Satanism

group of ideological and philosophical beliefs based on Satan

Satanism is a word that has several different meanings. It can describe different religions and philosophies.

This pentagram is often used as a symbol for Satanism

Sometimes the word Satanism is just used to say that the person using it does not like a group, but the group themselves do not think of themselves as Satanists. Used like this, it is just used to say the speaker disapproves of a group. A lot of groups, like Pagans, or even Protestants have in the past been called Satanists by some people.[source?]

The word is often used by people who do not know much about Satanists, who think that Satanism means the worship of an evil being called Satan, and that Satanists want him to win in a war against good represented by "God". This is not true for most Satanists. For them, Satan is only a symbol for the freedom to be themselves, and the word Satan is used as a symbol for man's inner desires and for knowledge. These people read the writings of Anton LaVey and are sometimes called LaVeyan Satanists. There are several modern Satanic groups of different types, with the most well known being the Church of Satan, created in 1966 by Anton LaVey, who also wrote The Satanic Bible. Even though these types of satanists are atheists, meaning they do not believe in a higher being, they do practice magic. They believe that there is no afterlife.

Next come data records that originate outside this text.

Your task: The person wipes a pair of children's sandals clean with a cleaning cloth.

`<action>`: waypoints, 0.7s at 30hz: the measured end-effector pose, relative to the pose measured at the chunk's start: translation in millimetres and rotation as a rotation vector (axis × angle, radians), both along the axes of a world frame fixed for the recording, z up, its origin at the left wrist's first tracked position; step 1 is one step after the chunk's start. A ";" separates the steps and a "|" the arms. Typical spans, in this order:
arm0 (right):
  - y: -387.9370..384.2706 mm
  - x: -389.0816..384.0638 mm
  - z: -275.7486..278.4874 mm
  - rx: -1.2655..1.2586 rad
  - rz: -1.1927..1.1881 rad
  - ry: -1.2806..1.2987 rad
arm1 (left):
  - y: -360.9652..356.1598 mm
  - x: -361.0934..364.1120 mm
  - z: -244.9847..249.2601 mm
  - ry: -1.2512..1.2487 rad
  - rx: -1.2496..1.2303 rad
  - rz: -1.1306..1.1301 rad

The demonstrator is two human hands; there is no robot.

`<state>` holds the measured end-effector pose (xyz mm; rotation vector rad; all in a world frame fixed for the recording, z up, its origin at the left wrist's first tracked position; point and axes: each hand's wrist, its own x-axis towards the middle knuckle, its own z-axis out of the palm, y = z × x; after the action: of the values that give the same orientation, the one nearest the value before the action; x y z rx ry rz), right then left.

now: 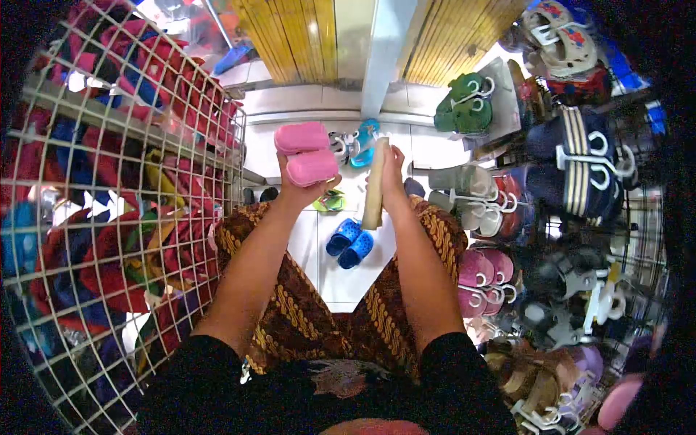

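Note:
My left hand (292,191) is closed around the heel side of a pair of pink clogs (313,167), held side by side with their rounded ends up. My right hand (393,174) grips a long, flat, cream-coloured piece (375,190) standing nearly upright; its kind does not show clearly. A gap separates the two hands. Below them on the white tiles lies a pair of blue clogs (349,243). Green sandals (331,201) rest near my left wrist, and turquoise footwear (365,143) lies farther off between my hands.
A wire grid (156,203) with colourful goods behind it rises on the left. On the right hang navy striped sandals (586,163), green clogs (467,104) and pink clogs (484,279) on white hooks. A pale post (388,61) stands ahead between yellow slatted panels (290,36).

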<state>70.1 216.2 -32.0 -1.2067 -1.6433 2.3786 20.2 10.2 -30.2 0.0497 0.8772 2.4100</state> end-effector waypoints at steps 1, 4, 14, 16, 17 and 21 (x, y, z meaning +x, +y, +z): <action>-0.3 -7.6 2.9 0.023 0.010 0.054 | 6.2 -14.3 -9.2 -0.089 0.043 -0.060; -8.6 -23.5 -7.9 0.228 0.079 0.167 | 13.2 -30.3 -16.7 -0.216 0.094 -0.069; -3.9 -41.5 9.1 0.274 0.264 0.039 | 39.0 -62.1 -25.5 -0.542 0.070 -0.130; -5.3 -45.9 -10.8 0.409 0.297 0.138 | 42.2 -63.3 -34.2 -0.474 0.119 -0.131; -6.6 -44.3 -16.7 0.444 0.292 0.141 | 44.8 -66.6 -37.0 -0.435 0.146 -0.130; -1.0 -44.0 -32.3 0.580 0.228 0.232 | 38.6 -67.2 -25.5 -0.476 0.206 -0.144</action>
<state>26.1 215.2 -64.4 -0.6485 -2.2452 1.8238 -47.0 48.8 -55.7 -0.3555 0.3927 2.2276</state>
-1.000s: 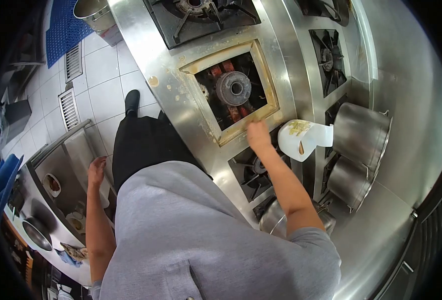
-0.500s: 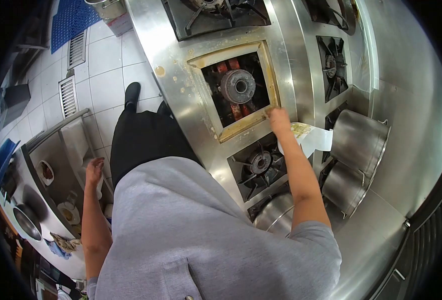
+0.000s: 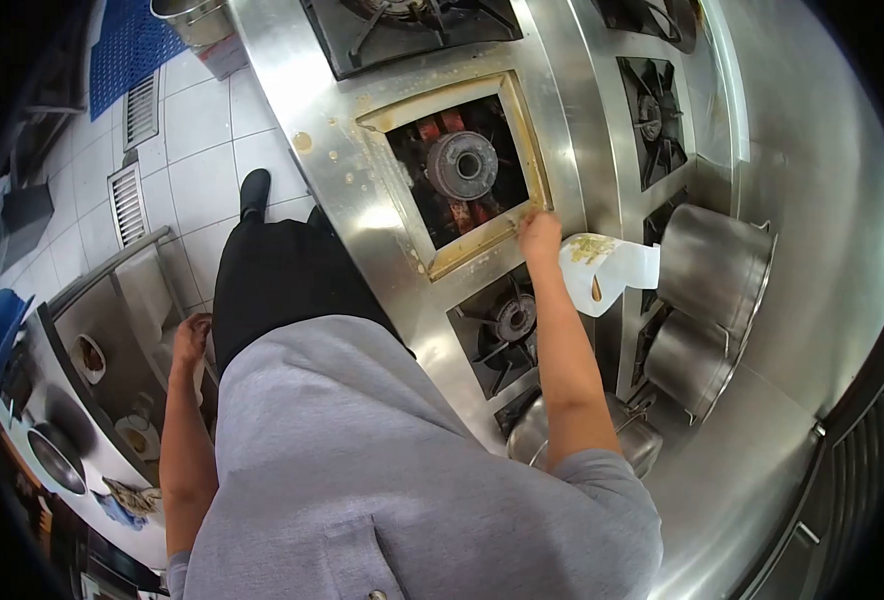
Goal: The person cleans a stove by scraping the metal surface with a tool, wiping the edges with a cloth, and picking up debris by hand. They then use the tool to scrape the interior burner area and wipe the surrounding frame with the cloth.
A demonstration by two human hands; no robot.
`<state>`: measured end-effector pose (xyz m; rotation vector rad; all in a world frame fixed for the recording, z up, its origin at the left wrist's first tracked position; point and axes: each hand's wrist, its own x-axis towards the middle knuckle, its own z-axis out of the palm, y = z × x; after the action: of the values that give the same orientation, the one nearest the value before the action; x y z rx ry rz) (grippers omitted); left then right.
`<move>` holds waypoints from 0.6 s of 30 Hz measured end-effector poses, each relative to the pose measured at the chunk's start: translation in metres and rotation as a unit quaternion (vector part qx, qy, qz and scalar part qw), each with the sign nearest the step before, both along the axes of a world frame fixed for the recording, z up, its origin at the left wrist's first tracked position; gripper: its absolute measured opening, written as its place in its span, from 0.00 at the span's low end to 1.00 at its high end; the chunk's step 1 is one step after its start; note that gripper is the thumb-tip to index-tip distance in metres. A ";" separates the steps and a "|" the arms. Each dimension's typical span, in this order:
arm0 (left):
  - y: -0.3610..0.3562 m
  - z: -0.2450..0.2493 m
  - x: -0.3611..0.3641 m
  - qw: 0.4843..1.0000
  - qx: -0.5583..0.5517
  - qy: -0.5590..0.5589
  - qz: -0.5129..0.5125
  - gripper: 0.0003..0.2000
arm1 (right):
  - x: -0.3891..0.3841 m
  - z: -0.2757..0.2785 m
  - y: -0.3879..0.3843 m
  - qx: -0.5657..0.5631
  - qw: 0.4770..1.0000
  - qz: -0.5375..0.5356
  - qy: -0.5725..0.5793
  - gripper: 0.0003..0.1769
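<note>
My right hand (image 3: 539, 238) is closed, with its knuckles up, at the lower right corner of a dirty metal frame (image 3: 438, 262) around an open burner (image 3: 463, 166). What its fingers hold, if anything, is hidden. Just right of this wrist lies a white curved sheet or container (image 3: 617, 268) with yellow-green bits on it. My left hand (image 3: 192, 338) hangs low at the left beside the dark apron, its fingers loosely bent and nothing seen in them.
More burners (image 3: 510, 318) sit below the frame and along the back row (image 3: 652, 118). Two steel pots (image 3: 717, 265) stand at the right. A side counter (image 3: 112, 400) at the left holds dishes and a pan (image 3: 56, 458). White floor tiles show at upper left.
The view has shifted slightly, and the stove sits a little further left. My right hand stays at the frame's corner, its forearm turned a bit. More of the white sheet shows.
</note>
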<state>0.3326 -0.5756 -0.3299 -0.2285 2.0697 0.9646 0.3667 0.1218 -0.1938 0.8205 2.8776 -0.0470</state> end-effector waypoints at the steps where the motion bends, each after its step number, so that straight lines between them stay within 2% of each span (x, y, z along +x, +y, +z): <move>1: -0.001 0.000 -0.006 1.000 -0.011 0.013 -0.016 0.16 | 0.004 -0.002 0.010 0.015 0.997 -0.017 0.071 0.09; 3: -0.007 0.002 -0.017 0.998 -0.037 0.039 -0.043 0.16 | -0.002 0.004 0.011 0.024 0.992 -0.083 0.094 0.11; 5: -0.013 0.003 -0.028 0.999 -0.010 0.043 -0.018 0.17 | -0.007 0.007 0.018 0.016 0.982 -0.156 0.102 0.11; 7: 0.004 0.034 -0.042 0.999 -0.026 0.046 -0.001 0.17 | -0.009 0.005 0.031 -0.008 0.968 -0.234 0.094 0.08; 10: 0.002 0.037 -0.040 0.997 -0.012 0.072 0.021 0.16 | -0.020 -0.005 0.035 0.014 0.971 -0.209 0.114 0.05; 13: 0.005 0.043 -0.025 0.996 -0.015 0.065 0.052 0.16 | -0.027 -0.009 0.034 0.046 0.986 -0.071 0.146 0.04; 16: 0.000 0.038 0.002 0.997 -0.058 0.043 0.009 0.15 | -0.050 -0.015 0.036 0.037 0.980 0.035 0.193 0.06; 17: -0.014 0.022 0.017 0.999 -0.025 0.027 0.008 0.15 | -0.045 -0.014 0.035 0.036 0.981 0.030 0.187 0.06; 18: -0.022 0.026 0.026 0.998 -0.063 0.007 -0.030 0.15 | -0.035 -0.011 0.033 0.036 0.982 0.019 0.182 0.06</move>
<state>0.3581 -0.5978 -0.3043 -0.2238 2.1397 0.8020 0.3315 0.1551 -0.2052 0.8465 3.2542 -0.0995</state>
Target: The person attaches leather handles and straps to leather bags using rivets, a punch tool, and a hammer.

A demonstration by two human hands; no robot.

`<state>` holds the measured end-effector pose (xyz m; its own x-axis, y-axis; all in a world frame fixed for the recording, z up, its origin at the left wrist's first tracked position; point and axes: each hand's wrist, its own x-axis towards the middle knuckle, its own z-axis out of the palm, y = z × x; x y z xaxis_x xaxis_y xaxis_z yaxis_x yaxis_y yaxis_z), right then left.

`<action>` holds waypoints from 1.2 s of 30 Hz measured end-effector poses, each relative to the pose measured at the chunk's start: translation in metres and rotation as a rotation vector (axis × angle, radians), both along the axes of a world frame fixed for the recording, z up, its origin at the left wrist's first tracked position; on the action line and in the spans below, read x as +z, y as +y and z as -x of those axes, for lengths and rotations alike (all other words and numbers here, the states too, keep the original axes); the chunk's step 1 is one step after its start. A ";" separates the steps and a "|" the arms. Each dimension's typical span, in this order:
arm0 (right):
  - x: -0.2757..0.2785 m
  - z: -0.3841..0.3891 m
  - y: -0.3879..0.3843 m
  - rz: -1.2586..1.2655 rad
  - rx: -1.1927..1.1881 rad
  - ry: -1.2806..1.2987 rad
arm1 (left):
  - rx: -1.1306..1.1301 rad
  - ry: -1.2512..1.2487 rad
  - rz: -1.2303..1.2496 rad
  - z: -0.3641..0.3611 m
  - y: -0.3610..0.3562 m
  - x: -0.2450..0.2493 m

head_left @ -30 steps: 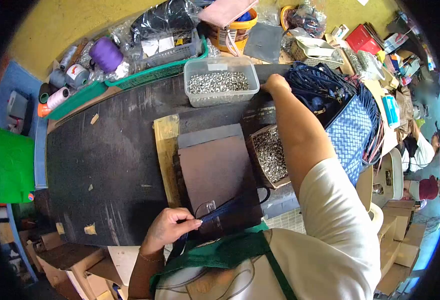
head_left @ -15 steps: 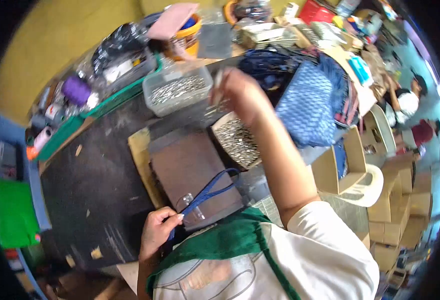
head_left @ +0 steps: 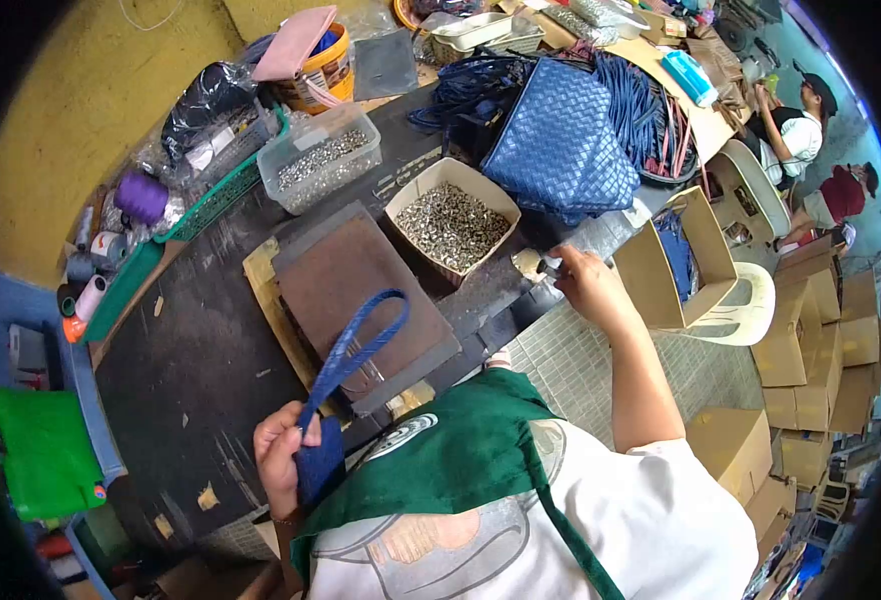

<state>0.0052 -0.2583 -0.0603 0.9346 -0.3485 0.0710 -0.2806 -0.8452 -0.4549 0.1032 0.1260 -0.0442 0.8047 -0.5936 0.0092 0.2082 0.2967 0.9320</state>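
Observation:
My left hand (head_left: 281,452) is closed on a blue strap (head_left: 333,375), low at the near edge of the dark workbench. The strap's looped end stands up over a flat brown metal plate (head_left: 346,285), and a wider blue piece (head_left: 321,462) hangs below my fingers. My right hand (head_left: 598,290) is at the bench's right edge, fingers pinched around something small and dark that I cannot make out. Left of that hand is an open box of small metal fittings (head_left: 453,225). Behind the plate stands a clear plastic tub (head_left: 323,160) of more metal pieces.
A blue woven bag (head_left: 566,140) and bundles of blue straps (head_left: 636,110) lie at the back right. A cardboard box (head_left: 683,265) rests on a white chair (head_left: 746,310). Thread spools (head_left: 143,198) line the left rear. Another person (head_left: 796,130) sits far right.
My right hand has come back from beside the clear tub, toward me and right, to the bench edge. My left hand has raised the strap's loop, showing more of the blue piece.

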 end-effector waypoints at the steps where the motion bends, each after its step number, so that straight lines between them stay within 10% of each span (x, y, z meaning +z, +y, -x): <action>1: -0.009 -0.001 -0.007 -0.026 0.035 0.011 | 0.035 0.022 0.064 0.003 0.001 0.001; 11: -0.087 -0.054 0.001 0.067 0.499 -0.336 | 0.193 -0.229 0.088 0.041 -0.048 0.038; 18: -0.007 -0.024 -0.057 -0.198 0.755 -0.782 | 0.035 -0.136 -0.094 0.061 -0.156 0.043; 31: -0.037 -0.047 -0.226 -0.868 -0.288 -0.703 | -0.090 -0.001 -0.330 0.040 -0.281 0.007; 36: -0.054 -0.063 -0.243 -0.905 -0.262 -0.104 | -0.086 -0.613 -0.515 0.031 -0.307 0.058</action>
<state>0.0686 -0.5015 -0.1148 0.8233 -0.5096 -0.2500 -0.3321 -0.0753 -0.9402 0.0720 -0.1811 0.0139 0.6963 -0.7034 0.1428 -0.3824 -0.1952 0.9031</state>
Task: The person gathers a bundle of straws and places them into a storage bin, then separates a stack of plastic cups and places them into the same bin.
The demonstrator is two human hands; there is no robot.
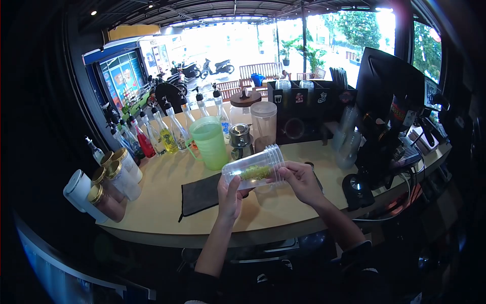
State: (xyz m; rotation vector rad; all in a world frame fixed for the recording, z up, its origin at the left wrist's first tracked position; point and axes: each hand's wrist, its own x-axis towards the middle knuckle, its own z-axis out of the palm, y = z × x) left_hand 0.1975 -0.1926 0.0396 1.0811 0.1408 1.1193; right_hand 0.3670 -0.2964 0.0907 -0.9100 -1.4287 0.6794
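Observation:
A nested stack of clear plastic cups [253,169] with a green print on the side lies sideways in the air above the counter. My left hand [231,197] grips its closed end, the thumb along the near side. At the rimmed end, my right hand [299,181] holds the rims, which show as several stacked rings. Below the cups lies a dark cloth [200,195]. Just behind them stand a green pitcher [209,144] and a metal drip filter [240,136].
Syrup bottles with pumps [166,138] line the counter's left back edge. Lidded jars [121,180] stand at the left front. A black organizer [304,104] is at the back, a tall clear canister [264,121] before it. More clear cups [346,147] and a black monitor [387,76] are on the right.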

Other types of Satanists do worship Satan. They are called theistic or traditional Satanists, because they believe their religion is older. They believe their religion is similar to that of Witches.

Some ethnoreligious groups were (and still are) falsely accused of being Satanists, for example: it was believed that Wiccans were Satanists because the god worshipped by them has horns (a trait commonly associated with Baphomet, a Satanic idol, when in fact it means fertility for Wiccans) and due to the demonization of paganism by Christians as well, the Kurdish Yazidi were also accused by Muslims and Christians alike of being Satanists because Melek Taûs, the central deity in Yazidism is similar to Iblis (the Islamic equivalent of Satan), and the Afro-Brazilian religions Umbanda and Candomblé were thought to be "Satanic" by Portuguese colonizers and Jesuit missionaries in Brazil and its deities (orishas) deemed to be "demons" purely based on prejudice and racism towards the African slaves and their culture.